Source data
------------------------------------

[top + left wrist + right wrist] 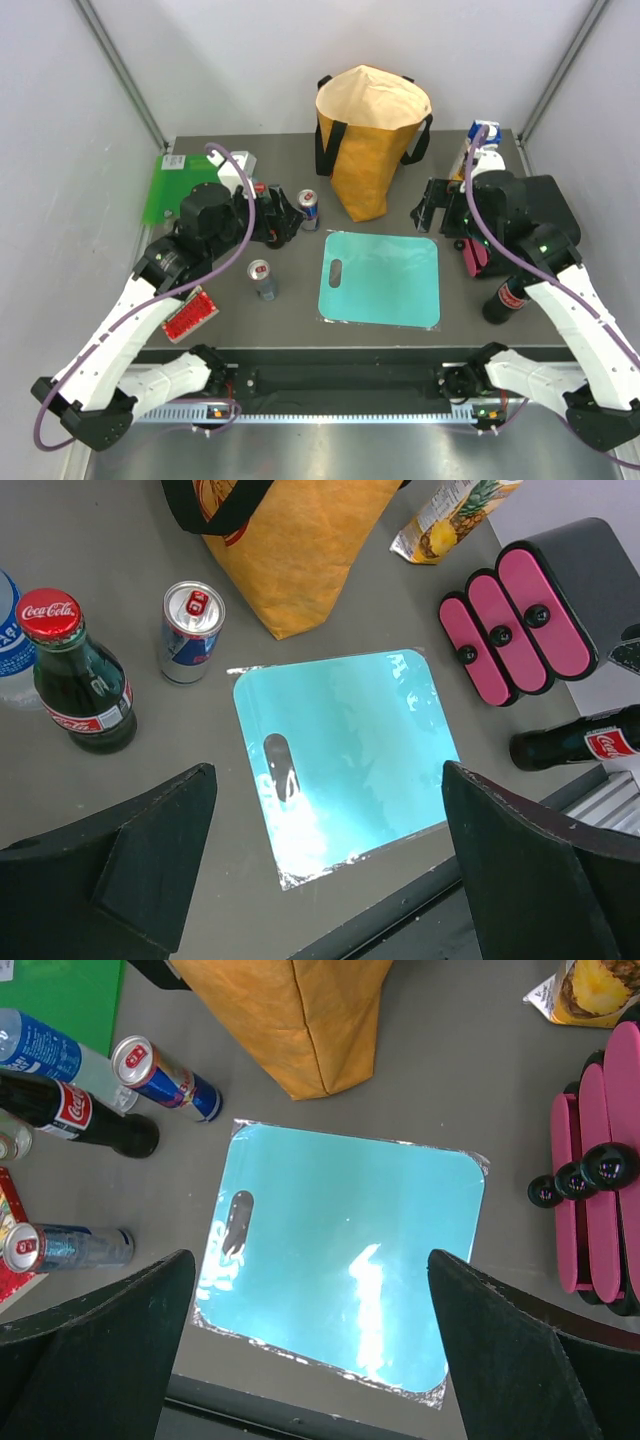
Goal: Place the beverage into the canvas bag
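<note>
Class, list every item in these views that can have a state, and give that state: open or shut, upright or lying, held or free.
canvas bag, upright, mouth open
left gripper, open, empty
right gripper, open, empty
Red Bull can by the bag, upright, free
second can, upright, free
Coca-Cola bottle, upright, capped
teal cutting board, flat, bare
juice carton, upright

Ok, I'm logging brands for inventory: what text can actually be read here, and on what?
"Coca-Cola": cap and label of the cola bottle.
"Coca-Cola": label of the other cola bottle.
Too small or blurred to read: the print on the can, the blue bottle and the juice carton.
</note>
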Robot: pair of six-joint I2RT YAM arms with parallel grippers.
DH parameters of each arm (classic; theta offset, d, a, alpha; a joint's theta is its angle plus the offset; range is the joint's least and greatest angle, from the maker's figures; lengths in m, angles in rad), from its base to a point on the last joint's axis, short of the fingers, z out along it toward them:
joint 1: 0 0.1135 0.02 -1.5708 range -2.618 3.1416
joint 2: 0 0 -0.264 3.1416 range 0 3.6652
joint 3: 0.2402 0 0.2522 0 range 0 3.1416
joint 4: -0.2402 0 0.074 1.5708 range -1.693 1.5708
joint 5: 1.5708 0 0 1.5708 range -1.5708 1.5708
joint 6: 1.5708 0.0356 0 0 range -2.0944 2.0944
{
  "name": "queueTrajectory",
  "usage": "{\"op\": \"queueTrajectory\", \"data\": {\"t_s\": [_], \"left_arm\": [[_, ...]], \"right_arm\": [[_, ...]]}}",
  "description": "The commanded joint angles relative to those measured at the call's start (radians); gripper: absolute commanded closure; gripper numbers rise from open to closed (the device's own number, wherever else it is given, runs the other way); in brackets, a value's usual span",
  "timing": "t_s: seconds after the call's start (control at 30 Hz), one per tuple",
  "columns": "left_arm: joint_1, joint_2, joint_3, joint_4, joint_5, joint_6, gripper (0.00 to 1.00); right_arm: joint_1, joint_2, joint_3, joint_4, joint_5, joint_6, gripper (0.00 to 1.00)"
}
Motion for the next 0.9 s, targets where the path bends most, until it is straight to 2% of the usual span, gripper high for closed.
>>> {"op": "queueTrajectory", "data": {"t_s": [0.0, 0.17, 0.27, 0.43, 0.53, 0.67, 0.77, 0.87], "left_arm": [[-0.002, -0.016, 0.008, 0.041, 0.01, -0.001, 0.02], [-0.002, -0.026, -0.015, 0.061, 0.053, 0.001, 0.02], [-0.002, -0.024, -0.061, 0.11, 0.076, -0.015, 0.02], [-0.001, -0.015, -0.06, 0.103, 0.061, -0.004, 0.02], [-0.002, -0.02, -0.047, 0.077, 0.05, 0.004, 0.02], [-0.002, -0.049, -0.049, 0.041, 0.081, 0.01, 0.01], [-0.002, -0.087, -0.076, 0.052, 0.114, 0.012, 0.02], [-0.002, -0.101, -0.07, 0.035, 0.101, 0.008, 0.02]], "right_arm": [[0.009, -0.045, 0.012, 0.028, 0.007, 0.006, 0.0], [0.009, -0.054, 0.027, -0.006, 0.067, 0.014, 0.0], [0.01, -0.03, 0.024, -0.029, 0.154, 0.011, 0.0], [0.01, 0.041, 0.134, -0.139, 0.226, 0.035, 0.02], [0.009, 0.073, 0.238, -0.2, 0.358, 0.045, 0.04], [0.007, 0.127, 0.364, -0.39, 0.614, 0.106, 0.04], [-0.002, 0.096, 0.343, -0.478, 0.714, 0.216, 0.04], [-0.051, 0.041, 0.303, -0.521, 0.737, 0.253, 0.05]]}}
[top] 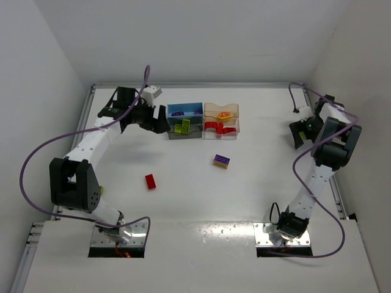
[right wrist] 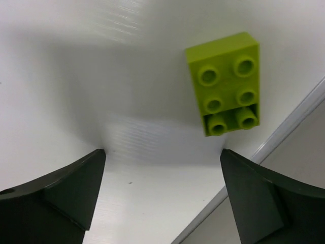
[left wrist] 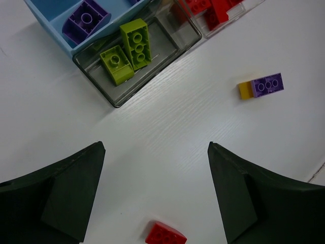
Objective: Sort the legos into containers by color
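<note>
The four joined containers stand at the back middle: blue (top: pixel 185 110), dark grey (top: pixel 184 129), peach (top: pixel 221 111) and clear (top: pixel 222 128). In the left wrist view the blue bin (left wrist: pixel 48 20) holds a purple lego (left wrist: pixel 86 18), and the grey bin (left wrist: pixel 167 40) holds two lime legos (left wrist: pixel 134 43). Red legos (left wrist: pixel 213 7) lie in the clear bin. A red lego (top: pixel 150 181) and a purple-and-yellow clump (top: pixel 222 161) lie loose on the table. My left gripper (top: pixel 160 119) is open and empty just left of the bins. My right gripper (right wrist: pixel 162 152) is open, with a lime lego (right wrist: pixel 227 83) just ahead of it.
The right gripper (top: pixel 299 133) is at the table's far right, close to the raised metal edge rail (right wrist: pixel 284 137). The loose red lego (left wrist: pixel 165 235) and the clump (left wrist: pixel 261 86) also show in the left wrist view. White walls enclose the table.
</note>
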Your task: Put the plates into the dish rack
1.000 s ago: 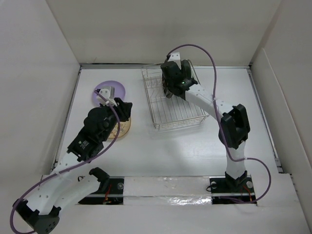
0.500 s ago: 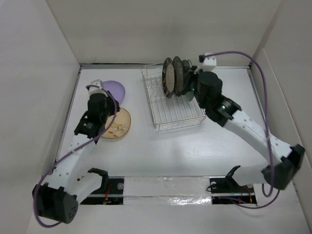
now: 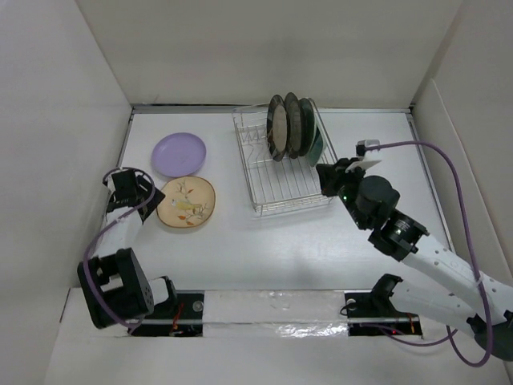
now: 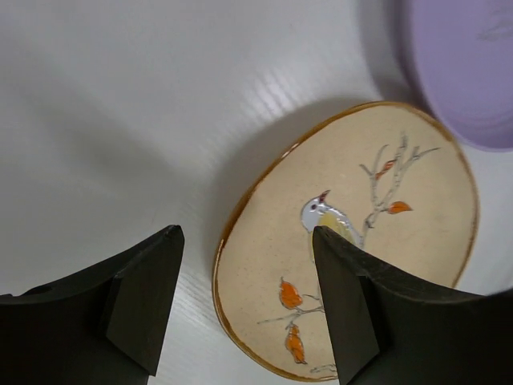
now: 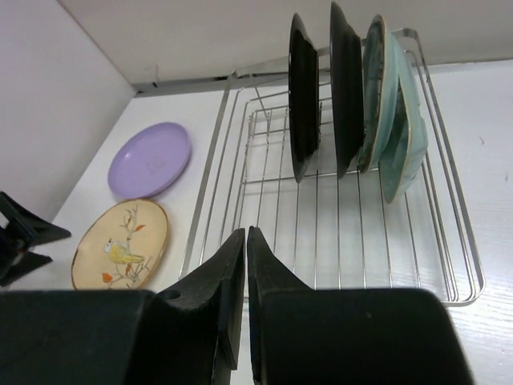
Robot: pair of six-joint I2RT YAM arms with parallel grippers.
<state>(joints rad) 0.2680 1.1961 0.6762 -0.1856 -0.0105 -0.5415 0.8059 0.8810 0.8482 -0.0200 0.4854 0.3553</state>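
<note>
The left gripper [image 4: 244, 241] hangs released, its jaws spread over the left rim of the tan bird plate [image 4: 361, 265], which lies flat on the worktop [image 4: 120, 96] with the lavender plate [image 4: 473, 64] just beside its far edge. With so shallow a rim lying on the surface, a finger may well skid over the glaze and shove the plate into its lavender neighbour rather than get under it, and a thin pinch on one edge could let it swing or drop. The right gripper [image 5: 243, 234] is clenched on nothing, near the right near corner of the dish rack [image 3: 292, 186]. Four plates [image 5: 346, 88] stand on edge, crowded at the rack's far end, the rightmost pale green one leaning, so a careless insertion could knock them. No brand, label or writing is readable.
</note>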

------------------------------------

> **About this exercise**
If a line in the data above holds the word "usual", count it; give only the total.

> **Answer**
2